The conference is open to all but please register by completing this form until Monday, March 5, 2018.
Migration to and from Central Europe has a long history and has fundamentally shaped the cultural, political, and social developments of the Habsburg Monarchy and its successor states. This conference will showcase new research in migration studies and reflect on the role that migration, both within Central Europe and to the United States and beyond, has historically had on the region. It brings together scholars working on topics within migration studies such as affinity and identity of migrants, the influence of capitalism on migrants’ economic conditions and emergence of the migration industry (travel lines, migrant banking etc.), conflict, exclusion and contestation as important aspects of politics of migration. Conference participants will zoom in on these and other themes while sharing their conceptual and empirical insights on identities, networks, dynamics and biographies of mobility that shape patterns of Central European and Transatlantic migration.
Thursday, March 8
13:00 Welcome and Opening Remarks, Siegfried Beer (BIAAS), Nadia Al-Bagdadi (Director, IAS), William O’Reilly (Permanent Fellow, IAS and Faculty of History, University of Cambridge)
13:15 –14:45 Panel I: Challenges and Identification in Transatlantic Migration
- Prof. Ulf Brunnbauer (University of Regensburg) - “Phylloxera, Letters, and Wages: The Dynamics of Overseas Emigration from Southeastern Europe Until 1914”
- Prof. Wladimir Fischer (Iniversity of Insbruck) -“‘Svoj k svome!’: Problems of Migrant Identity Projects from Austria-Hungary to the US”

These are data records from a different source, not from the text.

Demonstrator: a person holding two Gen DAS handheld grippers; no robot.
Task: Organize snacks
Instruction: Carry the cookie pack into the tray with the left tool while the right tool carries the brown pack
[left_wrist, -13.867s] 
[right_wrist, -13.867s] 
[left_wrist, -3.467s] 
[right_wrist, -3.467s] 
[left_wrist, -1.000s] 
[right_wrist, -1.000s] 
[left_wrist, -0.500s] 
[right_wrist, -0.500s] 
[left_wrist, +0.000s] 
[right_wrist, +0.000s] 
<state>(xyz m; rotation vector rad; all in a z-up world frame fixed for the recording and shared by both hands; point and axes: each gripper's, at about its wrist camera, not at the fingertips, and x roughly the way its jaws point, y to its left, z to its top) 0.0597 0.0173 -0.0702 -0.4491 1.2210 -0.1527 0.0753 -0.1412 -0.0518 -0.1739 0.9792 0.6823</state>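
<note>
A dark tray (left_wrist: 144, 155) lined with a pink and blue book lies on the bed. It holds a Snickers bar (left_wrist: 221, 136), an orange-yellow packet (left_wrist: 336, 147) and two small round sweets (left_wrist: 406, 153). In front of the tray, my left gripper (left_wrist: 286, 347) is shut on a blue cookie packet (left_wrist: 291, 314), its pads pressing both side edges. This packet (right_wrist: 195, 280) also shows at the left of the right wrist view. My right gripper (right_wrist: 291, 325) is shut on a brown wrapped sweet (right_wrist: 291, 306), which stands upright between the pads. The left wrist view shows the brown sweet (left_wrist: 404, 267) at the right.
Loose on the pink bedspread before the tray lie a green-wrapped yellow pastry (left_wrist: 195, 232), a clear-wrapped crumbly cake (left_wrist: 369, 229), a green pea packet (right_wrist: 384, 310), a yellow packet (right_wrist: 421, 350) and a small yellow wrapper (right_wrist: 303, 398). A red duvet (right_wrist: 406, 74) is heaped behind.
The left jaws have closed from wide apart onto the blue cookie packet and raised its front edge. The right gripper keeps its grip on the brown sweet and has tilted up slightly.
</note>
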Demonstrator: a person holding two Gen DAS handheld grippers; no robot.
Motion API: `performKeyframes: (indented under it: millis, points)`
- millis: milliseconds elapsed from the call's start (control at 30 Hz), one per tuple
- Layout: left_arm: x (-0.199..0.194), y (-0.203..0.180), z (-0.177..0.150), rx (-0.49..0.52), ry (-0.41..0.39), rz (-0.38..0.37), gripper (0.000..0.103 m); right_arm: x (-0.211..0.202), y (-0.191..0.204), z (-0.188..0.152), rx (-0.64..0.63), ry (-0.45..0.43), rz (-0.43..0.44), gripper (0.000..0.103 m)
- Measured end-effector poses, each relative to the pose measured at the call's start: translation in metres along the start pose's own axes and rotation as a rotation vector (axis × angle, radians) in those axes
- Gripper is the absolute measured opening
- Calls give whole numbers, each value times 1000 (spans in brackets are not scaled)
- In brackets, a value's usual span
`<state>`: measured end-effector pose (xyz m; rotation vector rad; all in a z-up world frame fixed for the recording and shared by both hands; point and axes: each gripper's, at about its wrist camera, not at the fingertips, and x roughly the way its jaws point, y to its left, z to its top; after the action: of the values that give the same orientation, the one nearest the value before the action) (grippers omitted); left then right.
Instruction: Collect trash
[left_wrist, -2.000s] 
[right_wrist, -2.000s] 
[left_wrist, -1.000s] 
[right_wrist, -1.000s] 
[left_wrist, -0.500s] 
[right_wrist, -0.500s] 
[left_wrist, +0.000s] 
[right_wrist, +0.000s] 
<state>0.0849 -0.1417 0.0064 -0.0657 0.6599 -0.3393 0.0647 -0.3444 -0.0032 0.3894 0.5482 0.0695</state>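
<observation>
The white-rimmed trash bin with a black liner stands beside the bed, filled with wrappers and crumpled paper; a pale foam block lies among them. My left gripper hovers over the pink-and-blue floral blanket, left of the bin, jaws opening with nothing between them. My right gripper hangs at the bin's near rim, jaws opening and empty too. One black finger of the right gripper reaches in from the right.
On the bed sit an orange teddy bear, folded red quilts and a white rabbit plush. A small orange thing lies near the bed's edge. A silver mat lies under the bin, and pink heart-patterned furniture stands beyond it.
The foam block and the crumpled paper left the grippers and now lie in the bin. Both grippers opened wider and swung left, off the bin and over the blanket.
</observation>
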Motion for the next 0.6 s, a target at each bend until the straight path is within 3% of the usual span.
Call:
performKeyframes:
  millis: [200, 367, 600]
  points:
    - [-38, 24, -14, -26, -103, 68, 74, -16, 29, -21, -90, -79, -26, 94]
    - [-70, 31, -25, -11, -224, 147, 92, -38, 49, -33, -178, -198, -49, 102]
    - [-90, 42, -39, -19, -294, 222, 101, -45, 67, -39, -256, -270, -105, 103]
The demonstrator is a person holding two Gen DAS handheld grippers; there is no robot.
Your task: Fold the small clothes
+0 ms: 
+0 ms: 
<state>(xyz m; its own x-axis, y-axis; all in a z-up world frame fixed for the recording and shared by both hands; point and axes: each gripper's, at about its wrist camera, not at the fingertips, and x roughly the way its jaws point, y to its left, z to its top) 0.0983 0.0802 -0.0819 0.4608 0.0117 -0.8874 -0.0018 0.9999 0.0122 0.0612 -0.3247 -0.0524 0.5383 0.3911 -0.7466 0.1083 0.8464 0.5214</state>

- Dr. Ilse Lazaroms (IAS CEU) - “As the Old Homeland Unravels: Hungarian Jewish Communities in the United States in the Wake of World War I”
15:15 Short visit to OSA Archive
17:30 Keynote Lecture, William O’Reilly
Friday, March 9
9:00 – 10:30 Panel II: Migrant Professionals: Biographies of Mobility
- Dr. Joseph Malherek (Columbian College of Arts and Sciences) - “The Industrialist and the Artist: László Moholy-Nagy, Walter Paepcke, and the New Bauhaus in Chicago, 1937-1946”
- Dr. Florian Traussnig (ACIPSS Graz) - “The Paradox Privilege of Being a Refugee: Edward Said’s Concept of ‘Contrapuntal Awareness’ Exemplified in the Wartime Biography of Austro-American poster Artist Henry Koerner (1938-1946)”
- Prof. Berthold Molden (University of Vienna) - “The Expat as Expert: Friedrich Katz and the debate about Jewish Austrian refugees in 1940s Mexico”
10:45 – 12:15 Panel III: Examining Migrant Networks: Institutions, Families, and Letters
- Prof. Waldemar Zacharasiewicz (University of Vienna) - “Transatlantic Networks and their Significance for Refugees/Exiles from Central Europe (1930s-1940s)”
- Prof. Annemarie Steidl (University of Vienna) - “Marriage Projects of Migrants from Austria-Hungary in the US, 1860s to 1930s”
- Dr. Dorota Kolodziejczyk (Wroclaw University) - “From Exile to Migrancy: Central European Models of Cosmopolitical Writing”
13:30 – 15:00 Panel IV: Genres, Subfields, and Methodological Approaches to the Study and Dissemination of Migration Studies
- Brooke Penaloza Patzak (University of Vienna) - “A Moveable Knowledge: Implicating Objects in the History of Science and Migration Studies”
- Dr. James Boyd (Brunel Institute, Bristol) - “Changing Migrants, Capturing Markets: German Business and the Transatlantic Trade in Central European Migration, 1850-1900”
- Theodora Bauer - “Writing Chikago: A Reading and Some Thoughts on Method”
15:15 – 16:45 Panel V: Varieties of Migration: Refugees and Return Migrants in Europe
- Dr. Friederike Kind-Kovacs (University of Regensburg) - "You cannot get to see them’: Refugees and Humanitarians in Budapest after the Great War"
- Dr. Balint Varga (IAS CEU) - “Return Migration in Hungary: A Shortcut to Modernity?”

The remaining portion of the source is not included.